Task instructions
Retype, exactly as they appear below, the lines between the line holding "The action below" and the line holding "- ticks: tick", both ends included.

Stored data
+ + + + + + +
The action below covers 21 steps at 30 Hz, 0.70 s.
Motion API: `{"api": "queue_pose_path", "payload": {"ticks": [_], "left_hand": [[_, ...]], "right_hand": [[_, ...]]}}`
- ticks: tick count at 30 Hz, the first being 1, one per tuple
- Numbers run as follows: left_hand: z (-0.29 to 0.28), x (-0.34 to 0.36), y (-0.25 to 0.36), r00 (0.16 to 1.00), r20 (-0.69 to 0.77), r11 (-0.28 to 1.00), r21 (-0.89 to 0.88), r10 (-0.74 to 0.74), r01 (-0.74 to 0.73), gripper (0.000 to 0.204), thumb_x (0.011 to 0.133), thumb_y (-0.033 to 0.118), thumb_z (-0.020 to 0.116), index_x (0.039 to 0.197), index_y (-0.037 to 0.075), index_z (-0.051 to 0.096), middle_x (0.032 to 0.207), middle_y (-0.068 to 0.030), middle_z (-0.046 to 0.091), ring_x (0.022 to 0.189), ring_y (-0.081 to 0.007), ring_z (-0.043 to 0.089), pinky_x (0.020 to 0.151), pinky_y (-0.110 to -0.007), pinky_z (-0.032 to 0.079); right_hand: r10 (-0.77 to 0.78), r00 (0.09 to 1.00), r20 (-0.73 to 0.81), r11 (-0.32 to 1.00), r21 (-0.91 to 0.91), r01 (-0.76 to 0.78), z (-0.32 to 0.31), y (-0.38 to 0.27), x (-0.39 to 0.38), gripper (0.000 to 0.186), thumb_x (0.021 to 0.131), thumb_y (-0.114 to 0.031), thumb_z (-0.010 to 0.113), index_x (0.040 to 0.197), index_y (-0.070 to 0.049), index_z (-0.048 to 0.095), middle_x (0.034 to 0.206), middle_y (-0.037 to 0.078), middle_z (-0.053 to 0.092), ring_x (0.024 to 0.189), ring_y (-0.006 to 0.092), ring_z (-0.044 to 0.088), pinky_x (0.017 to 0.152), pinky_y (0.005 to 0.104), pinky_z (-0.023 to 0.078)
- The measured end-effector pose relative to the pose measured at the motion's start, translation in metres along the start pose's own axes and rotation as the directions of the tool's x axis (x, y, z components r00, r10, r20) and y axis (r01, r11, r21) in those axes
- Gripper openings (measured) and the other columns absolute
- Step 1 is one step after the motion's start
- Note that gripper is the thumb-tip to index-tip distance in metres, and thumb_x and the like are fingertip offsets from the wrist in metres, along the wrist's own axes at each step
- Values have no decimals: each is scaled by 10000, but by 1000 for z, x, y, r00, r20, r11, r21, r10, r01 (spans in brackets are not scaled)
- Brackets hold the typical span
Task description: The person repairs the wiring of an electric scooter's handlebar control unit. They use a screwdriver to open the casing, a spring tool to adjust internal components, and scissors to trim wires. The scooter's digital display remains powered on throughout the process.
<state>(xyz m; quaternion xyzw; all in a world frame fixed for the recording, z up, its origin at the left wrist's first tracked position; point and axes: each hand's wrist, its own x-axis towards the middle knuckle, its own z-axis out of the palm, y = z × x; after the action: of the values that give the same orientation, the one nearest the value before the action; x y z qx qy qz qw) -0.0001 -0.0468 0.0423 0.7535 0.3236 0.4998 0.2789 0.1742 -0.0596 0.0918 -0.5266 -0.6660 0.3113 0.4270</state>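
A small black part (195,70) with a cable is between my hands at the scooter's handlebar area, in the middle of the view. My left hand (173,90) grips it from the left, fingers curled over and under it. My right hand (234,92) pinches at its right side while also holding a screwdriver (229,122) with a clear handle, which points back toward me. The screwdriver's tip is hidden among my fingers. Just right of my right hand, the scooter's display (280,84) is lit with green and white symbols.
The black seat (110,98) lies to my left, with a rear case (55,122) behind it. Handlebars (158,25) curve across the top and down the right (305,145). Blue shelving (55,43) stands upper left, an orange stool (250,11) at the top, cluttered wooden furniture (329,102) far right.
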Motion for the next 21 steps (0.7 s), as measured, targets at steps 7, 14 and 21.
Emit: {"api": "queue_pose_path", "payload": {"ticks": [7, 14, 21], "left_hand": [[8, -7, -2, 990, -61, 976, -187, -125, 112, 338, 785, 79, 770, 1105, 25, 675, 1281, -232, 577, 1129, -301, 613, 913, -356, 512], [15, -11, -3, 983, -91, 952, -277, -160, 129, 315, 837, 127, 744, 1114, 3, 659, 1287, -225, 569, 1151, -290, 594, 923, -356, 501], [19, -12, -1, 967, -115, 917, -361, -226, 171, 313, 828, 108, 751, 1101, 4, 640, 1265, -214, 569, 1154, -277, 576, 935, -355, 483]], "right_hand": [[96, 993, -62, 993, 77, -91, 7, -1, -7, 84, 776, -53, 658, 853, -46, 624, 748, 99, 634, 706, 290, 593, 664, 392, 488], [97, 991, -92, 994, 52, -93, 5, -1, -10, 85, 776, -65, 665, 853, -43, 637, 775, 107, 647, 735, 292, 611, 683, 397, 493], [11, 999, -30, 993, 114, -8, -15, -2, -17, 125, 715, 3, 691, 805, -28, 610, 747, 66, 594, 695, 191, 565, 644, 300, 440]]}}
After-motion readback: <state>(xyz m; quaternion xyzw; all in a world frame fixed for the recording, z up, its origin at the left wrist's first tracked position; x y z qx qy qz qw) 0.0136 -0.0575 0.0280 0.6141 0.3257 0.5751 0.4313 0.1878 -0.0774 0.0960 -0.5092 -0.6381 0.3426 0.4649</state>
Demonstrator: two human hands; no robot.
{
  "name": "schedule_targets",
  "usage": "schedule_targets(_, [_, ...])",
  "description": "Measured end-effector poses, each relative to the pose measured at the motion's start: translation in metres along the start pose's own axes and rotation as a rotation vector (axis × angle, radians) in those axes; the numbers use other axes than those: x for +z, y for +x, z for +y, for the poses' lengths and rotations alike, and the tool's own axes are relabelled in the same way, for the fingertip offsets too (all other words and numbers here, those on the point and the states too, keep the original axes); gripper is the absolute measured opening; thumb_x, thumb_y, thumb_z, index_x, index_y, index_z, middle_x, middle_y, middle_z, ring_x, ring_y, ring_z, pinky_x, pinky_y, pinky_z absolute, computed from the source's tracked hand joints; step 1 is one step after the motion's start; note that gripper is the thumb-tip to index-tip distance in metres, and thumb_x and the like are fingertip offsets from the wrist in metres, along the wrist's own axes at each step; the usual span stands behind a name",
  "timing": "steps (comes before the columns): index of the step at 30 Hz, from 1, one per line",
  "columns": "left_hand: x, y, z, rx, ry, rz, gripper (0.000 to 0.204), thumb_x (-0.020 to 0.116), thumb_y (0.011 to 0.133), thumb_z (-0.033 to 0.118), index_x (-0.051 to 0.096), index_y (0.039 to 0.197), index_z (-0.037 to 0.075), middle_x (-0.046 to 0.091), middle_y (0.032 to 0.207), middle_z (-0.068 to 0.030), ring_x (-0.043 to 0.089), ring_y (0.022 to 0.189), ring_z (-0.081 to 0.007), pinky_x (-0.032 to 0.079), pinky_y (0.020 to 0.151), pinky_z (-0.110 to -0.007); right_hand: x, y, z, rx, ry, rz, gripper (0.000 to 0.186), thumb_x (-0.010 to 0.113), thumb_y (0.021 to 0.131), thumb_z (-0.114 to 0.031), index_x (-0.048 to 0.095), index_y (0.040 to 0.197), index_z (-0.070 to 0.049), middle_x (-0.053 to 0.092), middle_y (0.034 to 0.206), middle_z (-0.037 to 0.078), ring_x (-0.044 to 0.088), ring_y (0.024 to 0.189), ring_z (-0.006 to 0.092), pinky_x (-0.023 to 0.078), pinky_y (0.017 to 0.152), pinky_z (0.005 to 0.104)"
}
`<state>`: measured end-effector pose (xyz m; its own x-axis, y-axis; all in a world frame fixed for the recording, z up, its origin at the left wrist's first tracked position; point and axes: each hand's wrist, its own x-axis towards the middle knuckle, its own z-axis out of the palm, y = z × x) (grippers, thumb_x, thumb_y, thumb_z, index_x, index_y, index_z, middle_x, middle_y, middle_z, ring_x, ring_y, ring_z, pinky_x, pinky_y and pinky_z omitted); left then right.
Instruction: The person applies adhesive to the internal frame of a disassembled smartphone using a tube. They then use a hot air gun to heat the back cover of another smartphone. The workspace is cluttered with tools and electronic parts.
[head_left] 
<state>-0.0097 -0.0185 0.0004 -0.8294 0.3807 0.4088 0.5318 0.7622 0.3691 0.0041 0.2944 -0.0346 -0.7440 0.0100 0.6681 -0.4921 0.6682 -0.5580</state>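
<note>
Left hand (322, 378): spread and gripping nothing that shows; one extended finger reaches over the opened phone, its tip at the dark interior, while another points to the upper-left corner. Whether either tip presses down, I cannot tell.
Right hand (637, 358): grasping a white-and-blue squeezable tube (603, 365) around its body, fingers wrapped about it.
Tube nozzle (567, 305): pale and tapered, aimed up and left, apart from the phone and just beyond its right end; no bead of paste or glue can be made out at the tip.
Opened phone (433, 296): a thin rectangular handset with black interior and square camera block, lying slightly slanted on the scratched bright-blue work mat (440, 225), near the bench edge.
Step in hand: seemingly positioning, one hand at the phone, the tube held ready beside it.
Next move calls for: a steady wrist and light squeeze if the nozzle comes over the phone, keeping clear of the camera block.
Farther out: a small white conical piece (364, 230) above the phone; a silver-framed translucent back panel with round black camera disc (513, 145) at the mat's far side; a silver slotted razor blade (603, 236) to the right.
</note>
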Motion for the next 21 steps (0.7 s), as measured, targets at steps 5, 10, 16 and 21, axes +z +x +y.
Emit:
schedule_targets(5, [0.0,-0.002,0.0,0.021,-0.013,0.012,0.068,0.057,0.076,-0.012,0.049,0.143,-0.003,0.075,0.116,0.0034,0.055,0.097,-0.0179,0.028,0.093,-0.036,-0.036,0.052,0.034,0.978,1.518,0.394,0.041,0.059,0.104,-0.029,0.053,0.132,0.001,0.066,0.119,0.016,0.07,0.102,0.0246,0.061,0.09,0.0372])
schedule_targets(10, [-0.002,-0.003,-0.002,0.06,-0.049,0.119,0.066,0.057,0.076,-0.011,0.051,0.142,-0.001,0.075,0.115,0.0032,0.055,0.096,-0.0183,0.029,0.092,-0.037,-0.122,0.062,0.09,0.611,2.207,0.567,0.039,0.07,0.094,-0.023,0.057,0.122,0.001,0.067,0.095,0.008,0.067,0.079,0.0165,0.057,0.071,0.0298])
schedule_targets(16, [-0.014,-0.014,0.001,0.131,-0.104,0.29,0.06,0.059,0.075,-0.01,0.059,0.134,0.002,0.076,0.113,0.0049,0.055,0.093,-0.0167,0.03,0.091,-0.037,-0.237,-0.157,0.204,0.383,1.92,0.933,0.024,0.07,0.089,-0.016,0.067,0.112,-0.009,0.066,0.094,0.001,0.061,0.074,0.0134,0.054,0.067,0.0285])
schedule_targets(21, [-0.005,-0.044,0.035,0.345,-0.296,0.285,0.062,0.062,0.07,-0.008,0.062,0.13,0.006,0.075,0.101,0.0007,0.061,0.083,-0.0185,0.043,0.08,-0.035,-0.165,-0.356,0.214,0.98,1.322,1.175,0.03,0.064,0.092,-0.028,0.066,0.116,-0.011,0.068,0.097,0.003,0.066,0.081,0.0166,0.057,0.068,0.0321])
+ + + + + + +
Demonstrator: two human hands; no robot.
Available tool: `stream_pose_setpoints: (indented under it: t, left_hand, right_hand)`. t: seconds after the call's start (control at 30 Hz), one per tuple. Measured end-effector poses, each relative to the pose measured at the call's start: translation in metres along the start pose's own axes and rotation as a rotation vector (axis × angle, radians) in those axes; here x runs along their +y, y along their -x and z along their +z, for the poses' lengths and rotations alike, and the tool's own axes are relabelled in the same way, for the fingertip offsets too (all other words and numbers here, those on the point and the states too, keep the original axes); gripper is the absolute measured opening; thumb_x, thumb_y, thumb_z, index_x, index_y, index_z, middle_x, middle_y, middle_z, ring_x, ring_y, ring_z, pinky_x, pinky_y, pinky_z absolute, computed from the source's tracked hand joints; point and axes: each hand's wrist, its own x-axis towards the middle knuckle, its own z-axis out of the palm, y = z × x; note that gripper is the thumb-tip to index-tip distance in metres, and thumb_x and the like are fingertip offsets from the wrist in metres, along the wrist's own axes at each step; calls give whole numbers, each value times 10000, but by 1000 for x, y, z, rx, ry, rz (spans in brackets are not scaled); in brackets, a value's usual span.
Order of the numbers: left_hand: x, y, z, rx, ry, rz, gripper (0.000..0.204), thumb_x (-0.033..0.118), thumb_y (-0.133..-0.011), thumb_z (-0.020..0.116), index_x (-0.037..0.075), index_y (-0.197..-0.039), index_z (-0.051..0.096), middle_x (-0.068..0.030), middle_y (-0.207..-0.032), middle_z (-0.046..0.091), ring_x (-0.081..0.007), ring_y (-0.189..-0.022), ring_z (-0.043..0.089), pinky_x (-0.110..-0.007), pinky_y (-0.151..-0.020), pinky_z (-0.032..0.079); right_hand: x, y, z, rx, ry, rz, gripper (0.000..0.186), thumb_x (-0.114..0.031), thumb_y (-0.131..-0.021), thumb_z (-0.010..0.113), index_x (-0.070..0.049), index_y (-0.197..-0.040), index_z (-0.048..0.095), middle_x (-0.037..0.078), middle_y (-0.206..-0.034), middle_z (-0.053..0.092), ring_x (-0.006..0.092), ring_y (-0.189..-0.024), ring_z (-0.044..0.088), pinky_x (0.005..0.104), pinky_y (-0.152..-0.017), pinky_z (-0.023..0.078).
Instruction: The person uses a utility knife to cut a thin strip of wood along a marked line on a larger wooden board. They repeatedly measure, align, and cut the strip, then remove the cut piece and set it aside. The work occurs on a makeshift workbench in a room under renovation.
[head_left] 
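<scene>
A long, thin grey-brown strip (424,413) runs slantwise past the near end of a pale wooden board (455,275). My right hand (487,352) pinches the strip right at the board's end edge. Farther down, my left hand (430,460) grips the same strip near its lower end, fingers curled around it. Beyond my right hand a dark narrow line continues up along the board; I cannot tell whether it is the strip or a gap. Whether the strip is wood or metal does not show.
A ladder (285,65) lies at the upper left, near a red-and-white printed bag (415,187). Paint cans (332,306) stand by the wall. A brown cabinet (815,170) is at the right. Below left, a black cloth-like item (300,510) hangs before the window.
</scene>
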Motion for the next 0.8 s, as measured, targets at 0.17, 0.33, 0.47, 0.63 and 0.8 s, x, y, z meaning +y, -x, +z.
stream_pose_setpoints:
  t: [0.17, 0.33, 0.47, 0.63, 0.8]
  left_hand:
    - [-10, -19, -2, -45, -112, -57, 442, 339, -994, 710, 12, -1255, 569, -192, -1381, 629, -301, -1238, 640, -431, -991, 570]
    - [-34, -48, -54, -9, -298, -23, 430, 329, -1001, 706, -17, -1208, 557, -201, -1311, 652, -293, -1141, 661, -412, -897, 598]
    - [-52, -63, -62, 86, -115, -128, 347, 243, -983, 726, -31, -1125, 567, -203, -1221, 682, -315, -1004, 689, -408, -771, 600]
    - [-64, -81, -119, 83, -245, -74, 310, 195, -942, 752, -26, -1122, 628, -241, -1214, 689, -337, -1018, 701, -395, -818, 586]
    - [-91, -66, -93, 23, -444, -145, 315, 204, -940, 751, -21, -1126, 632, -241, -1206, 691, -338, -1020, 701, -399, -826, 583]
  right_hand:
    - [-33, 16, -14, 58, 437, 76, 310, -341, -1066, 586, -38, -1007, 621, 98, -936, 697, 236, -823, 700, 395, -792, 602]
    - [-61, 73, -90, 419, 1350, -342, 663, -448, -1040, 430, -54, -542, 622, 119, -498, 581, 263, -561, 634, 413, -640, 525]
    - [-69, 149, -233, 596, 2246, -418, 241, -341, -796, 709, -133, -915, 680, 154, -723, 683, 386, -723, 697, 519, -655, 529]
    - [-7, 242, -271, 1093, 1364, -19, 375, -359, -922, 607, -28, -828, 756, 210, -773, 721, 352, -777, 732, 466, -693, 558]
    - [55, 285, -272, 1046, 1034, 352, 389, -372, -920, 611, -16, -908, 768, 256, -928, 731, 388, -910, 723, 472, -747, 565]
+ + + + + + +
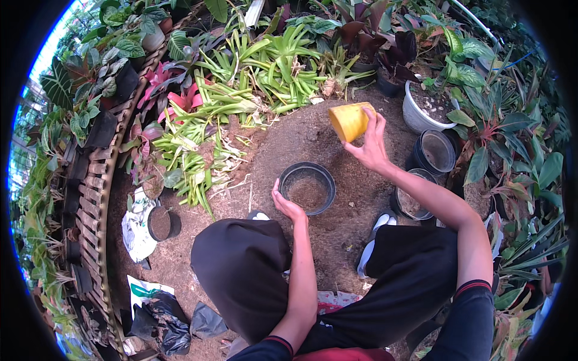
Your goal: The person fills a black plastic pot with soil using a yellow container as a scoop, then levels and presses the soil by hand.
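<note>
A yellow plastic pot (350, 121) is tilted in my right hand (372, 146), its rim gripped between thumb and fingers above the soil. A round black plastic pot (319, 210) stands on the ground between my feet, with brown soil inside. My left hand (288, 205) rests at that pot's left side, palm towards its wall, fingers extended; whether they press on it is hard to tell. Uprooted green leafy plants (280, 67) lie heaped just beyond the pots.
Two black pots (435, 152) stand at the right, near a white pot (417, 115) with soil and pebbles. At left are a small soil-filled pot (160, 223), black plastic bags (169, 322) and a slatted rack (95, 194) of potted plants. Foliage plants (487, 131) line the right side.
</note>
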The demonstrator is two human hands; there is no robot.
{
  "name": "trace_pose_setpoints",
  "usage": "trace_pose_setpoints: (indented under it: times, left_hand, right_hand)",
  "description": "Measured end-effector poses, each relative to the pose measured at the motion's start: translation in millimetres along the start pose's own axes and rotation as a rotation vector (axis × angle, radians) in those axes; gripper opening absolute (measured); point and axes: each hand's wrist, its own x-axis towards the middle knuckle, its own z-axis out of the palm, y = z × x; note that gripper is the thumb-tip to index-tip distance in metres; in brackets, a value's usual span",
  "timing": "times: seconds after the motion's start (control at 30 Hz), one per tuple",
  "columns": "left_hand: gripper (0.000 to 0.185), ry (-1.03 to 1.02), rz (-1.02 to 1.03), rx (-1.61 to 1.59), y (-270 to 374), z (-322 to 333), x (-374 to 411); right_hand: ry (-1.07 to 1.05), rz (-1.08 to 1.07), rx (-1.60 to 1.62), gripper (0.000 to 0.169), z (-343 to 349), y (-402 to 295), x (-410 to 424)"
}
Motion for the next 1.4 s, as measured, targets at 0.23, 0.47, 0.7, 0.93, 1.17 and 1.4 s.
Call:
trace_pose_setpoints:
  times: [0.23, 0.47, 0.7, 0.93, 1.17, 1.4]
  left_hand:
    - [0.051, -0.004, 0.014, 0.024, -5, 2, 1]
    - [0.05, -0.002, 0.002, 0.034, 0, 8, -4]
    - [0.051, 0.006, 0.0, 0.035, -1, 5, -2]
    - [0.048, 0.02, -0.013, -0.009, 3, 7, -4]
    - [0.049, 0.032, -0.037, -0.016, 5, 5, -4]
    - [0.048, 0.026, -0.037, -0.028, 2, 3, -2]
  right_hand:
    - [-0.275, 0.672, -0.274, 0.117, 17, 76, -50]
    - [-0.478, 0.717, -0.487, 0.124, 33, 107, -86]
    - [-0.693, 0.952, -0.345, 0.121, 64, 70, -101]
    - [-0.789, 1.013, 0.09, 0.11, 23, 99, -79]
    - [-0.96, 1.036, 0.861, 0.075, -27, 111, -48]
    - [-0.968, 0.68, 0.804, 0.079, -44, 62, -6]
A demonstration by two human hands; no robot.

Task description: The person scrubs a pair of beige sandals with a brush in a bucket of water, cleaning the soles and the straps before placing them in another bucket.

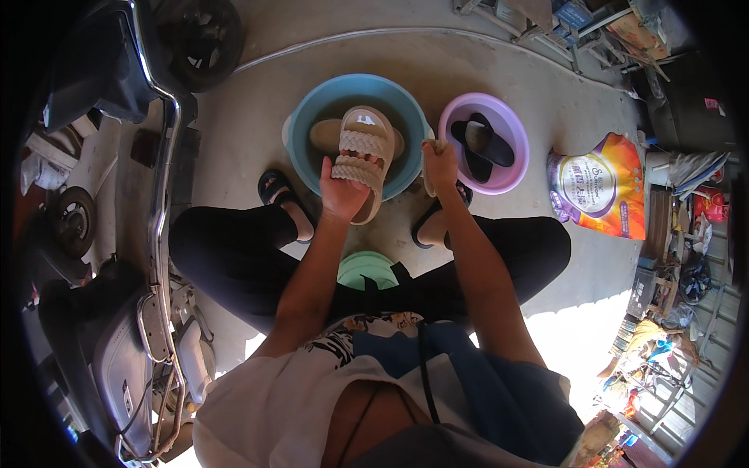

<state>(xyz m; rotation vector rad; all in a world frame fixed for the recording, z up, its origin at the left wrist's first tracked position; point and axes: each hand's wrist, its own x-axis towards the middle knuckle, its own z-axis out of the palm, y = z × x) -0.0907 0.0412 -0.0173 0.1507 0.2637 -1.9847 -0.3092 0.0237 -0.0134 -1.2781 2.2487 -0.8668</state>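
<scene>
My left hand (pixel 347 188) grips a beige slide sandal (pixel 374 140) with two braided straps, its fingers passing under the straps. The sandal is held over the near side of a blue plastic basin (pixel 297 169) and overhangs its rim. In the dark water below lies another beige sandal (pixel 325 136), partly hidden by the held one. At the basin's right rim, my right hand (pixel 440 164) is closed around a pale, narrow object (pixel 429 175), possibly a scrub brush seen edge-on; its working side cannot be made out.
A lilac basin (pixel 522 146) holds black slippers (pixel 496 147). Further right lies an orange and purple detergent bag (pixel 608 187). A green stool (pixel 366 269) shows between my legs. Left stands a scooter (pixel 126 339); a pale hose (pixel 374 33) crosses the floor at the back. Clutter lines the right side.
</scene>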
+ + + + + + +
Finished exercise
The action below covers 21 steps at 30 Hz, 0.70 s.
Motion API: `{"api": "queue_pose_path", "payload": {"ticks": [_], "left_hand": [[_, ...]], "right_hand": [[_, ...]]}}`
- ticks: tick count at 30 Hz, the first being 1, one per tuple

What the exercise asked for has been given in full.